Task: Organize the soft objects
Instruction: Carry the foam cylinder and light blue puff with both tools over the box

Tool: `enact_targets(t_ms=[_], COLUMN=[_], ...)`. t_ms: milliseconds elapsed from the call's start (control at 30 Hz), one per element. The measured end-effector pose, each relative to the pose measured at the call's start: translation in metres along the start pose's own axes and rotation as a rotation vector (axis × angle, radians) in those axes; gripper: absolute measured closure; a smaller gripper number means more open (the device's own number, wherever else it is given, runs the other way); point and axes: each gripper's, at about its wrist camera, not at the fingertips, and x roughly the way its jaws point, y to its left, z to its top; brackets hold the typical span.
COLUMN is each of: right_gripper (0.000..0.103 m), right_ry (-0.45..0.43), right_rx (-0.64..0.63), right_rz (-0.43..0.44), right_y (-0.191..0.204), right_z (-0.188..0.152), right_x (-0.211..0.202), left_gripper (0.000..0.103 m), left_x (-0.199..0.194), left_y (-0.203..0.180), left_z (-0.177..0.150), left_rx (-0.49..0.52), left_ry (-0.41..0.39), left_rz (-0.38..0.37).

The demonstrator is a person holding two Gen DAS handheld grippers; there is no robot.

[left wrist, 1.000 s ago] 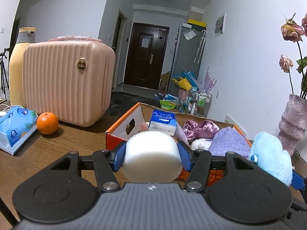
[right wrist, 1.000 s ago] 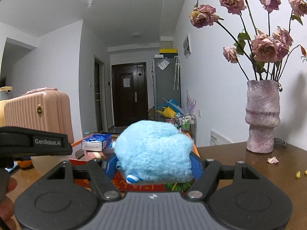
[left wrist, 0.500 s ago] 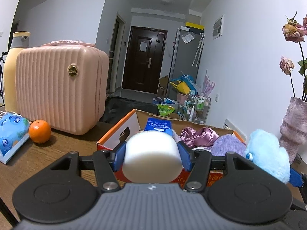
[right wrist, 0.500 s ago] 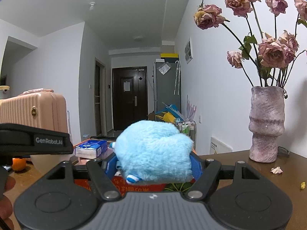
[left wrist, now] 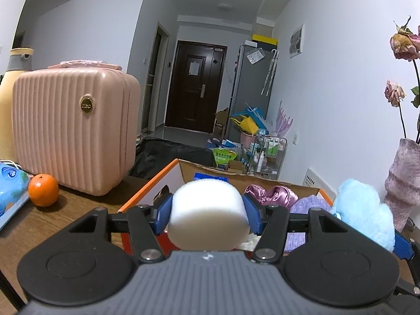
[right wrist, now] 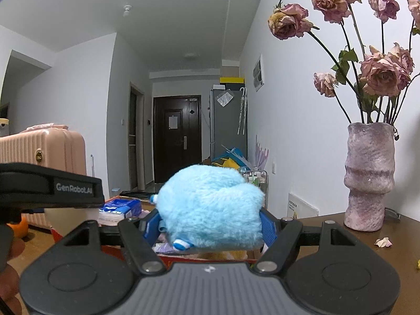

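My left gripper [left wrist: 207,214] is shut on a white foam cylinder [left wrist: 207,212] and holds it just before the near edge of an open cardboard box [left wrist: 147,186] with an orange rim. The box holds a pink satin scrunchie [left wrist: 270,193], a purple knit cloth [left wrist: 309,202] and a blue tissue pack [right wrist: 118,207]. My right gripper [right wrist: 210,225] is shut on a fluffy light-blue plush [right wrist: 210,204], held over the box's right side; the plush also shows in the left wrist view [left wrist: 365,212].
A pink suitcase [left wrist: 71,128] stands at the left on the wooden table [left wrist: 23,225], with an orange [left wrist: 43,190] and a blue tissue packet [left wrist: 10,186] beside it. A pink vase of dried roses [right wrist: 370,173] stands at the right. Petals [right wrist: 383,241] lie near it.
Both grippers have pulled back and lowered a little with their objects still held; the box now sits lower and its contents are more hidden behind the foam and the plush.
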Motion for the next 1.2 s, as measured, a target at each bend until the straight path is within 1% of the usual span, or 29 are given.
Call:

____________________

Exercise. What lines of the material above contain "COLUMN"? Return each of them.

Exercise response.
Tool: `enact_targets(t_ms=[_], COLUMN=[_], ...)`. t_ms: milliseconds elapsed from the call's start (control at 30 Hz), one per element. The measured end-effector pose, each relative to the pose measured at the call's start: translation in metres along the start pose's own axes and rotation as a rotation vector (axis × angle, radians) in those axes; gripper: absolute measured closure; a smaller gripper number means more open (the device's own number, wherever else it is given, runs the other way); point and axes: each gripper's, at about its wrist camera, not at the fingertips, and x roughly the way its jaws point, y to its left, z to its top; brackets hold the typical span.
COLUMN is each of: right_gripper (0.000..0.103 m), right_ry (-0.45..0.43), right_rx (-0.64..0.63), right_rz (-0.43..0.44), right_y (-0.191..0.204), right_z (-0.188..0.152), right_x (-0.211..0.202), left_gripper (0.000..0.103 m), left_x (-0.199..0.194), left_y (-0.203..0.180), left_z (-0.177..0.150), left_rx (-0.49..0.52), left_ry (-0.41..0.39), left_rz (-0.38..0.37).

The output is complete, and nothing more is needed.